Enfin, nous poserons une troisième définition du territoire, qui s'appuie sur des logiques de projets, d'actions et activités dont l'organisation et les modalités sont définies, plus ou moins collectivement, dans un objectif précis et pour une durée déterminée. Ces territoires de projets peuvent émerger sous l'impulsion d'institutions ou collectivités - projets d'aménagement dont les pôles économiques, événements culturels, expériences de gouvernance du développement local, etc. - ou à l'initiative d'acteurs locaux, économiques ou non - occupation d'un lieu, collaboration et regroupement de compétences pour une action commune, mobilisations citoyennes, etc. Là encore, les référents symboliques, les modes de pensée constitutifs de réalités idéelles, mais aussi les rapports de force entre acteurs et les temporalités constituent un ensemble de facteurs, plus ou moins explicites, qui guident ce processus de construction des territoires de projets. Cette multiplicité de fédérations d'acteurs pose donc les territoires comme espaces de mise en concordance, même temporaires et situés, d'hétérogénéités matérielles et symboliques. Sous ce prisme, les clusters culturels constituent pour nous des territoires de projets. Economiques, humains, politiques, fonciers, sociaux, culturels… une grande diversité de projets à dimensions territoriales semblent s'incarner dans le cluster, ses membres, ses partenaires et ses activités. Nous nous attacherons à les caractériser dans la singularité de leurs conditions d'émergence et de développement et dans leurs temporalités.

Ces trois acceptions, que nous mobiliserons de manière idéal-typique pour nos observations, illustrent une complexité d'imbrications, de superpositions et croisements, peut-être de contradictions entre une grande diversité de processus qui relèvent de la construction de territoires. De manière subjective et singulière, chaque individu, chaque organisation plus ou moins formelle, construisent des territoires

pourtant destinés, ou contraints, à faire société. « Un territoire correspond à une réalité tout à la fois historique, socioéconomique, institutionnelle et géographique, dimensions qui convergent pour donner à un ensemble d'acteurs publics et privés la conviction d'un destin partagé, dont une partie au moins se joue à travers le territoire » [Meyronin, 2012 (2009), p.10]. Chaque territoire apparaît en fait multidimensionnel, lui même défini par une multitude de territoires matériels, relationnels, symboliques, sensibles qui contribuent à des actions communicationnelles identitaires.
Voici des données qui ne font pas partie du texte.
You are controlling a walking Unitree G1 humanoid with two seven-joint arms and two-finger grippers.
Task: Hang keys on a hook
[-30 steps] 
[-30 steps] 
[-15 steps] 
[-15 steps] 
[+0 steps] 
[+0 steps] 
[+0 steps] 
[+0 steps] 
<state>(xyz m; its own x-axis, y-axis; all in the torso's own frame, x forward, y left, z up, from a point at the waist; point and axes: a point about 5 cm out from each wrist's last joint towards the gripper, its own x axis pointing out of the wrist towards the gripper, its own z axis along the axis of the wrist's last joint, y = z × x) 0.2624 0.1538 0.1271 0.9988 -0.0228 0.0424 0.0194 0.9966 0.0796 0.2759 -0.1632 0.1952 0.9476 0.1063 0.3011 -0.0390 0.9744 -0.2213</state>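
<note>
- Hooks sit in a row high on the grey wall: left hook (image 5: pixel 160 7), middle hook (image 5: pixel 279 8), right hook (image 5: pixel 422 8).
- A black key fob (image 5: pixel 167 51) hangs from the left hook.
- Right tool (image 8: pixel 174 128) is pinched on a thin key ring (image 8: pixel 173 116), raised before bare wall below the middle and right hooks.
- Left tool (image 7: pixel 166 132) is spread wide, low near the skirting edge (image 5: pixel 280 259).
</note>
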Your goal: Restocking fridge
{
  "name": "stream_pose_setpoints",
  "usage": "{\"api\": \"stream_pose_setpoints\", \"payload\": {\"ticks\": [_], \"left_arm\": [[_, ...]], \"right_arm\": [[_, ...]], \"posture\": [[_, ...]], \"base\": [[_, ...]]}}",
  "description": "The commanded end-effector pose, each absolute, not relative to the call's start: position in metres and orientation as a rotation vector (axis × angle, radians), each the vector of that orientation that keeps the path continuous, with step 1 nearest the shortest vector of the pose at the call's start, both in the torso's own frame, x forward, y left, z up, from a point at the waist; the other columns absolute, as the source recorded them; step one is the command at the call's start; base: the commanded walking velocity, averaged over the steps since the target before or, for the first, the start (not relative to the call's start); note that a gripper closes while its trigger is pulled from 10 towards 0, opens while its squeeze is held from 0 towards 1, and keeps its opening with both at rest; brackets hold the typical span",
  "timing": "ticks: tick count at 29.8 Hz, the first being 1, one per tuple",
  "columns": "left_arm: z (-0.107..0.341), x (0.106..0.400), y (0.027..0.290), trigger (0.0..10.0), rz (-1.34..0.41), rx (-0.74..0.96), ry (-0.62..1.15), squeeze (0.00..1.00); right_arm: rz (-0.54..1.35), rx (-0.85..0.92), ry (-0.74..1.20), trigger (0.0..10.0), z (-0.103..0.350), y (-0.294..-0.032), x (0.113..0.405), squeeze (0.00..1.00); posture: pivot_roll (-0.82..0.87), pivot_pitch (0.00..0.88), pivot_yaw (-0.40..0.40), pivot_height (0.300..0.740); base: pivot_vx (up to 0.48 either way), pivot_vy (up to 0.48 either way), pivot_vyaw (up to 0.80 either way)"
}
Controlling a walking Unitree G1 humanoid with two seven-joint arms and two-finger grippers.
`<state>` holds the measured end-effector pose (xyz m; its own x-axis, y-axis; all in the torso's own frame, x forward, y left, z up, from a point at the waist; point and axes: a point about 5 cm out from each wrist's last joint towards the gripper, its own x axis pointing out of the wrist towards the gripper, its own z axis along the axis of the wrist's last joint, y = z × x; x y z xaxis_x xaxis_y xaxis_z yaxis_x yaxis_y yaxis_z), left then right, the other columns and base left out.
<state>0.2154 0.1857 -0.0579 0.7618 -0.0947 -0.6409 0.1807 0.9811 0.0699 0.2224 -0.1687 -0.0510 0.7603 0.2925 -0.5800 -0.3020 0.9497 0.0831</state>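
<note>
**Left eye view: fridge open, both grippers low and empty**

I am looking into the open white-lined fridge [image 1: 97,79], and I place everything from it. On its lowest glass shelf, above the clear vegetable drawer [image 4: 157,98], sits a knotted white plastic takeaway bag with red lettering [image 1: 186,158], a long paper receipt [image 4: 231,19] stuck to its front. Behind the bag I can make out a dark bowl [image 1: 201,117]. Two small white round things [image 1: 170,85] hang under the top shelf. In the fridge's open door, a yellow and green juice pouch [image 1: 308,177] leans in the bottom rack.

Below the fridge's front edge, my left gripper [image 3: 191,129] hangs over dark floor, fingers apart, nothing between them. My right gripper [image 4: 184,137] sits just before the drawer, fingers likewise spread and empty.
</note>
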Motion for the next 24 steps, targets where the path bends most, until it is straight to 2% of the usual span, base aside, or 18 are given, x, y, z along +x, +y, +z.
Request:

Les infrastructures et équipements, les axes de circulation, le patrimoine bâti et culturel, les urbanisations et les communautés constituent donc des ressources qui peuvent être mobilisées, de manière dynamique, dans des processus communicationnels de mise en intrigue de signifiants. A ce titre, au-delà de leur matérialité, de leur fonction physique et tangible, ces ressources et ce qu'elles représentent revêtent une importance symbolique forte pour la construction des territoires. Tentons maintenant de caractériser les stratégies et tactiques, notamment communicationnelles, qui permettent aux identités territoriales de se construire, de s'énoncer et de s'affirmer, dans un objectif de reconnaissance au sein et hors des territoires.